Instructions to follow —
Without any images, write the data out exactly as it appears.

※

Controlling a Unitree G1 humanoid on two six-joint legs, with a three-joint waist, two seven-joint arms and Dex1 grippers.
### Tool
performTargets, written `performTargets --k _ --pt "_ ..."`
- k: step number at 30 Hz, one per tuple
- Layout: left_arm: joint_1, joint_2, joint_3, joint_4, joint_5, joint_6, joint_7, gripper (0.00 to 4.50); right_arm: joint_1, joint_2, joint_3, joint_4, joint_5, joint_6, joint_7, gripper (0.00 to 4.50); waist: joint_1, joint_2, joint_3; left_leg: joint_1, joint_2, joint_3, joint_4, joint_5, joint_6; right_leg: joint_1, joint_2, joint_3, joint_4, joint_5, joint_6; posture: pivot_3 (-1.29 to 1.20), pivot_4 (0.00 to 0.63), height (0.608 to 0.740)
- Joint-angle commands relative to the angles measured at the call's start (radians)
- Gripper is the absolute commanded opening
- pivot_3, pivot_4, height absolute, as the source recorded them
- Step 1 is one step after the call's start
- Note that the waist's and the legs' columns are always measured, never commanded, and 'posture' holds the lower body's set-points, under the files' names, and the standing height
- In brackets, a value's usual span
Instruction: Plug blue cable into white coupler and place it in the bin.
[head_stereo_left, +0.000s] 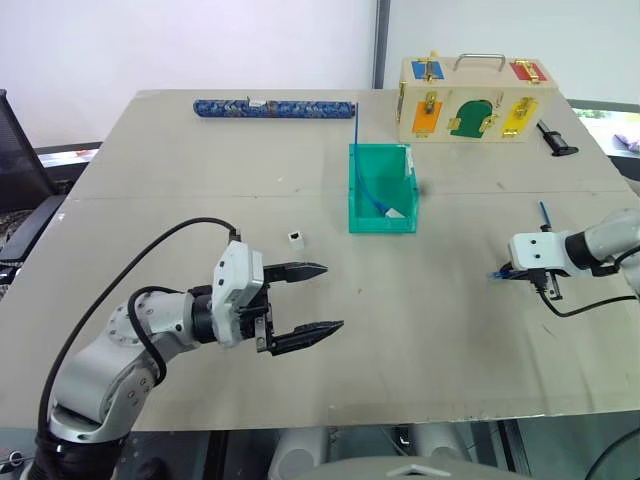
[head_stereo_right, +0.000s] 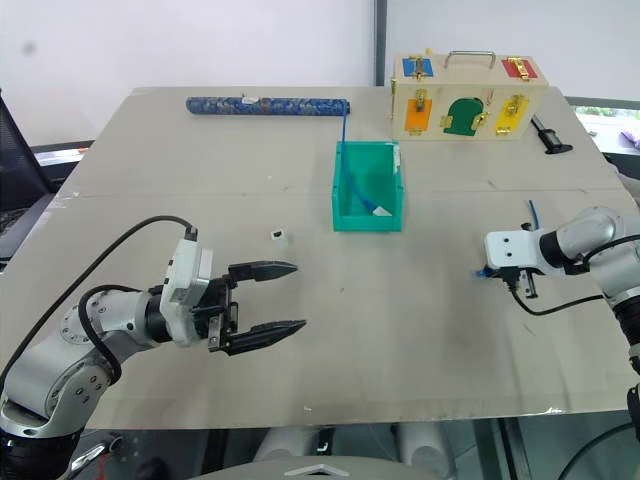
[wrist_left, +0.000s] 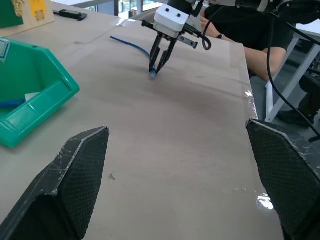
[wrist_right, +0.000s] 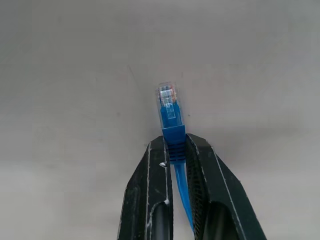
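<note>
Head view: left tool (head_stereo_left: 318, 298) spread wide above the surface (head_stereo_left: 200, 180), white coupler (head_stereo_left: 297, 238) just beyond it, bin (head_stereo_left: 381, 190) further back. Right wrist view: right tool (wrist_right: 176, 150) pinching the blue cable (wrist_right: 170, 120) behind its clear plug.

A broad stretch of bare table (head_stereo_left: 420, 330) is left between the left gripper (head_stereo_left: 312, 298) and the right gripper (head_stereo_left: 500, 274), crossed by nothing. The coupler (head_stereo_left: 297, 238) is stood alone just ahead of the left gripper, with open surface all round it. The bin (head_stereo_left: 381, 190) is set mid-table, its low front faced by bare table; the back is closed off by the roll (head_stereo_left: 275, 107) and the wooden box (head_stereo_left: 476, 99).
</note>
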Motion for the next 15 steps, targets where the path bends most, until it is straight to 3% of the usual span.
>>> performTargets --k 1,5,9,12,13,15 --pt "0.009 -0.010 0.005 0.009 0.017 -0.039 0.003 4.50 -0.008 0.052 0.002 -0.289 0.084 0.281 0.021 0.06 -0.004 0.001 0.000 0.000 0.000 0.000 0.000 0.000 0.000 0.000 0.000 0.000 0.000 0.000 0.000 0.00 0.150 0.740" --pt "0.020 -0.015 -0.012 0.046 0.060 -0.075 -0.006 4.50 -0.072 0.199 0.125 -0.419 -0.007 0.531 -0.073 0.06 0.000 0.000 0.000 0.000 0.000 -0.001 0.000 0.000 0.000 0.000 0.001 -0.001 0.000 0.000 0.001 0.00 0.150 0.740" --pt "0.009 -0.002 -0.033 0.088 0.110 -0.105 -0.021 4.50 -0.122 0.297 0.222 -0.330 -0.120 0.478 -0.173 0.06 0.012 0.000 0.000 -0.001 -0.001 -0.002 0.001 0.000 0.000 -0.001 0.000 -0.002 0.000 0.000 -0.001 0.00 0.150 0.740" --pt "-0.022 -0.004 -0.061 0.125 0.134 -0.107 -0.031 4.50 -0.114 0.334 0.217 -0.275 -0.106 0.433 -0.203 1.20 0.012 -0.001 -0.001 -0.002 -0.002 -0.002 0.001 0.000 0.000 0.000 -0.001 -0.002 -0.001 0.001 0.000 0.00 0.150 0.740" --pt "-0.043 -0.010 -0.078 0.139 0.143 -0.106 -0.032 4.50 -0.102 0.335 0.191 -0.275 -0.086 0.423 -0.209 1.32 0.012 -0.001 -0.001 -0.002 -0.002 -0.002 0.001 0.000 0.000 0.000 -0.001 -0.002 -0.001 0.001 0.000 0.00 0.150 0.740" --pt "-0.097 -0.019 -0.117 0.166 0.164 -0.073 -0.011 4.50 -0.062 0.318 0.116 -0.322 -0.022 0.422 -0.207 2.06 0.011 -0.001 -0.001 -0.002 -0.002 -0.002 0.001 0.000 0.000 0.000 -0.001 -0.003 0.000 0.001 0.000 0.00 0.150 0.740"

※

Expected answer —
Controlling a Unitree G1 humanoid on two six-joint legs, with a three-joint waist, two seven-joint arms and Dex1 grippers.
### Tool
performTargets, written `performTargets --k _ --pt "_ ..."`
- k: step number at 30 Hz, one per tuple
- Layout: left_arm: joint_1, joint_2, joint_3, joint_4, joint_5, joint_6, joint_7, gripper (0.00 to 4.50); right_arm: joint_1, joint_2, joint_3, joint_4, joint_5, joint_6, joint_7, gripper (0.00 to 4.50); waist: joint_1, joint_2, joint_3; left_leg: joint_1, joint_2, joint_3, joint_4, joint_5, joint_6; right_leg: joint_1, joint_2, joint_3, joint_4, joint_5, joint_6; posture: pivot_3 (-1.29 to 1.20), pivot_4 (0.00 to 0.63), height (0.608 to 0.740)
- Joint-angle commands relative to the angles measured at the call's start (radians)
- Gripper is the absolute commanded opening
- pivot_3, pivot_4, height absolute, as the source recorded them
- Step 1 is one step after the call's start
- Note that the waist's and the legs' columns are always measured, never commanded, and 'posture' holds the lower body's set-points, under the files' names, and the standing height
- In brackets, a value's usual span
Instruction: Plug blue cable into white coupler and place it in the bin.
[head_stereo_left, +0.000s] 
[head_stereo_right, +0.000s] 
[wrist_left, +0.000s] 
[wrist_right, +0.000s] 
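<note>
Head view: left tool (head_stereo_left: 318, 298) spread wide above the surface (head_stereo_left: 200, 180), white coupler (head_stereo_left: 297, 238) just beyond it, bin (head_stereo_left: 381, 190) further back. Right wrist view: right tool (wrist_right: 176, 150) pinching the blue cable (wrist_right: 170, 120) behind its clear plug.

A broad stretch of bare table (head_stereo_left: 420, 330) is left between the left gripper (head_stereo_left: 312, 298) and the right gripper (head_stereo_left: 500, 274), crossed by nothing. The coupler (head_stereo_left: 297, 238) is stood alone just ahead of the left gripper, with open surface all round it. The bin (head_stereo_left: 381, 190) is set mid-table, its low front faced by bare table; the back is closed off by the roll (head_stereo_left: 275, 107) and the wooden box (head_stereo_left: 476, 99).
</note>
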Motion for the next 15 steps, targets where the path bends most, until it is straight to 3% of the usual span.
>>> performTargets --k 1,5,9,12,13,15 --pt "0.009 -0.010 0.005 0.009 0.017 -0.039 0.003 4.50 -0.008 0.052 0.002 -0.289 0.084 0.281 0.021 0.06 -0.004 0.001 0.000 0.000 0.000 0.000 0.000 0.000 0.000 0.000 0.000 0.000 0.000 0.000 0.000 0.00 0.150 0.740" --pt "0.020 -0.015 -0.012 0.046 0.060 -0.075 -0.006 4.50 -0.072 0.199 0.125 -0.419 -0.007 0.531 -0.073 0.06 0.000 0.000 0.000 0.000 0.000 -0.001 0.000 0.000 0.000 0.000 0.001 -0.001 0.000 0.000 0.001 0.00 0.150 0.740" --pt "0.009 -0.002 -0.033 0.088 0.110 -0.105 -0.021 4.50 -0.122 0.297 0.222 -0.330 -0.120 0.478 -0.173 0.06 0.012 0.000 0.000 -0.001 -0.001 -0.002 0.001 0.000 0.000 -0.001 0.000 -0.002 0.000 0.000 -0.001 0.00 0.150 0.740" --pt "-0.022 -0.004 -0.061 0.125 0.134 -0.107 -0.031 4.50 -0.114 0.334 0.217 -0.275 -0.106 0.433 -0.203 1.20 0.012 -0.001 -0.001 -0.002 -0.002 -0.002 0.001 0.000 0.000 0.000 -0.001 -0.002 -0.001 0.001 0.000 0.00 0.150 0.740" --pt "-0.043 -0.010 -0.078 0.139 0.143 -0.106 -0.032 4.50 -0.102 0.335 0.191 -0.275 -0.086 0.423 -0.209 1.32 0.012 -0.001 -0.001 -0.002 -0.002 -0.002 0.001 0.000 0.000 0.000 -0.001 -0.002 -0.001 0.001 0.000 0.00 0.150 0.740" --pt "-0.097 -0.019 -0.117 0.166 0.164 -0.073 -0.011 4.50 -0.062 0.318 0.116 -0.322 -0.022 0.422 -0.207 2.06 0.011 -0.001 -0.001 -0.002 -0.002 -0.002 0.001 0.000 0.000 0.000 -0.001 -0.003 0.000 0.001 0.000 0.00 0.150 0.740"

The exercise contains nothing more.